DATASET SECTION:
____________

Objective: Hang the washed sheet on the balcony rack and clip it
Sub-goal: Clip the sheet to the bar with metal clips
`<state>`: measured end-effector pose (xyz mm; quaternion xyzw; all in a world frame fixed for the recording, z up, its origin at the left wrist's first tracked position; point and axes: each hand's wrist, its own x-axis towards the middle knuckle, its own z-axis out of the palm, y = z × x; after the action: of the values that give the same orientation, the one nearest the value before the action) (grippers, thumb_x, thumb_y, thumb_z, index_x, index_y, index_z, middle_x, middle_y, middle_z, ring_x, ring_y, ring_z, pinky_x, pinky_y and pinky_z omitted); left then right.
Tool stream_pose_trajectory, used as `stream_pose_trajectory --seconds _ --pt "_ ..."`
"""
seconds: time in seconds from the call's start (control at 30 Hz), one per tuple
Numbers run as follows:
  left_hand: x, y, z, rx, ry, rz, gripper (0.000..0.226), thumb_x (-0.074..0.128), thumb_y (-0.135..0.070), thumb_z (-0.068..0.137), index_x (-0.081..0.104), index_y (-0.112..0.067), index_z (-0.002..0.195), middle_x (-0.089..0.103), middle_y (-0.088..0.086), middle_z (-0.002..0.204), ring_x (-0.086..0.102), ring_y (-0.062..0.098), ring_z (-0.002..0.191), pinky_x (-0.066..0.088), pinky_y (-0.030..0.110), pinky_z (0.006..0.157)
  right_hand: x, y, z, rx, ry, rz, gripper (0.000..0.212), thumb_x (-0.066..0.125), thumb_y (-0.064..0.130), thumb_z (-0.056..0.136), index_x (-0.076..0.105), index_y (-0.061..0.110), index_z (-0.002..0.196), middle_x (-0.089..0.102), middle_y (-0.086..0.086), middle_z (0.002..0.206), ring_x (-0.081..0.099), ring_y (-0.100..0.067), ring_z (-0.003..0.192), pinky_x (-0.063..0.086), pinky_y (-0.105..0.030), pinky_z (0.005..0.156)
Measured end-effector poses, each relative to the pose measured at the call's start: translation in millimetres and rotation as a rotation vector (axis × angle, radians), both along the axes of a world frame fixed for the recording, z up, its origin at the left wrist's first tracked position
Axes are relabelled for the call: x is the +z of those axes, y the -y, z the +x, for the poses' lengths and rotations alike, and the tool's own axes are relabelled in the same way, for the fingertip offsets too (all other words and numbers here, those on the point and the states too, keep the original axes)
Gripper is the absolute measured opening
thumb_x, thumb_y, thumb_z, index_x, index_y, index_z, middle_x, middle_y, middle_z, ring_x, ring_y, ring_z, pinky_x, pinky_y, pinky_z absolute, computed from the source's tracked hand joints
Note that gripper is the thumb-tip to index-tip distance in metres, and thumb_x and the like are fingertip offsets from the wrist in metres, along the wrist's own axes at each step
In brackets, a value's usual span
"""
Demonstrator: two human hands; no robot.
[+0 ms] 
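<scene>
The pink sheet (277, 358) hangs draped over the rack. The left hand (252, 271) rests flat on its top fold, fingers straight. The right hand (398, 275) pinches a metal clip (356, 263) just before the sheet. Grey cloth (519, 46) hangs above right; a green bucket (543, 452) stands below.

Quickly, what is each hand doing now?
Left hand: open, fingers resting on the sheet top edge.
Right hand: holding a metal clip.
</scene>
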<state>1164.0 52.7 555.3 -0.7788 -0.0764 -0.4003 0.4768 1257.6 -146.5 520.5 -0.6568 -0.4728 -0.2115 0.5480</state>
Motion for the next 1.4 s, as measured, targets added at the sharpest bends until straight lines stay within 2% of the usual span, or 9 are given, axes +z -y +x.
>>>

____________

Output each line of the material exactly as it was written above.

ANSWER:
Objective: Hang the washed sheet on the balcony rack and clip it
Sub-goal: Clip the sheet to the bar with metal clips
`<state>`: measured end-effector pose (xyz mm; quaternion xyzw; all in a world frame fixed for the recording, z up, its origin at the left wrist's first tracked position; point and axes: each hand's wrist, its own x-axis towards the middle knuckle, its own z-axis out of the palm, y = z × x; after the action: of the values that give the same orientation, the one nearest the value before the action) (grippers, thumb_x, thumb_y, thumb_z, index_x, index_y, index_z, middle_x, middle_y, middle_z, ring_x, ring_y, ring_z, pinky_x, pinky_y and pinky_z omitted); left then right.
Tool stream_pose_trajectory, used as `stream_pose_trajectory --seconds _ --pt "_ ..."`
"""
seconds: time in seconds from the call's start (control at 30 Hz), one per tuple
Numbers run as follows:
  left_hand: x, y, z, rx, ry, rz, gripper (0.000..0.226), thumb_x (-0.074..0.128), thumb_y (-0.135..0.070), thumb_z (-0.068..0.137), index_x (-0.081..0.104), index_y (-0.112..0.067), index_z (-0.002..0.195), middle_x (-0.089..0.103), middle_y (-0.088..0.086), middle_z (-0.002..0.204), ring_x (-0.086..0.102), ring_y (-0.062..0.098), ring_z (-0.002..0.191), pinky_x (-0.066..0.088), pinky_y (-0.030..0.110), pinky_z (0.006..0.157)
  right_hand: x, y, z, rx, ry, rz, gripper (0.000..0.212), thumb_x (-0.066..0.125), thumb_y (-0.064..0.130), thumb_z (-0.056..0.136), index_x (-0.076..0.105), index_y (-0.061..0.110), index_z (-0.002..0.196), middle_x (-0.089..0.102), middle_y (-0.086..0.086), middle_z (0.002..0.206), ring_x (-0.081..0.099), ring_y (-0.100..0.067), ring_z (-0.003..0.192), pinky_x (-0.063..0.086), pinky_y (-0.105..0.030), pinky_z (0.005..0.156)
Measured end-effector poses, each relative to the pose measured at the call's start: translation in millimetres and rotation as a rotation vector (axis × angle, radians), both along the axes of a world frame fixed for the recording, z up, its origin at the left wrist's first tracked position
Axes are relabelled for the call: x is the +z of those axes, y the -y, z the +x, for the poses' lengths and rotations alike, and the tool's own axes are relabelled in the same way, for the fingertip offsets too (all other words and numbers here, those on the point and the states too, keep the original axes)
Gripper is the absolute measured opening
thumb_x, thumb_y, thumb_z, index_x, index_y, index_z, middle_x, middle_y, middle_z, ring_x, ring_y, ring_z, pinky_x, pinky_y, pinky_z absolute, computed from the source's tracked hand joints
Note that gripper is the thumb-tip to index-tip distance in metres, and thumb_x and the like are fingertip offsets from the wrist in metres, along the wrist's own axes at each step
In brackets, a value's usual span
"""
Demonstrator: two human hands; no robot.
[+0 ms] 
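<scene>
The pink sheet (277, 358) hangs draped over the rack. The left hand (252, 271) rests flat on its top fold, fingers straight. The right hand (398, 275) pinches a metal clip (356, 263) just before the sheet. Grey cloth (519, 46) hangs above right; a green bucket (543, 452) stands below.

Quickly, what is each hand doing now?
Left hand: open, fingers resting on the sheet top edge.
Right hand: holding a metal clip.
</scene>
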<state>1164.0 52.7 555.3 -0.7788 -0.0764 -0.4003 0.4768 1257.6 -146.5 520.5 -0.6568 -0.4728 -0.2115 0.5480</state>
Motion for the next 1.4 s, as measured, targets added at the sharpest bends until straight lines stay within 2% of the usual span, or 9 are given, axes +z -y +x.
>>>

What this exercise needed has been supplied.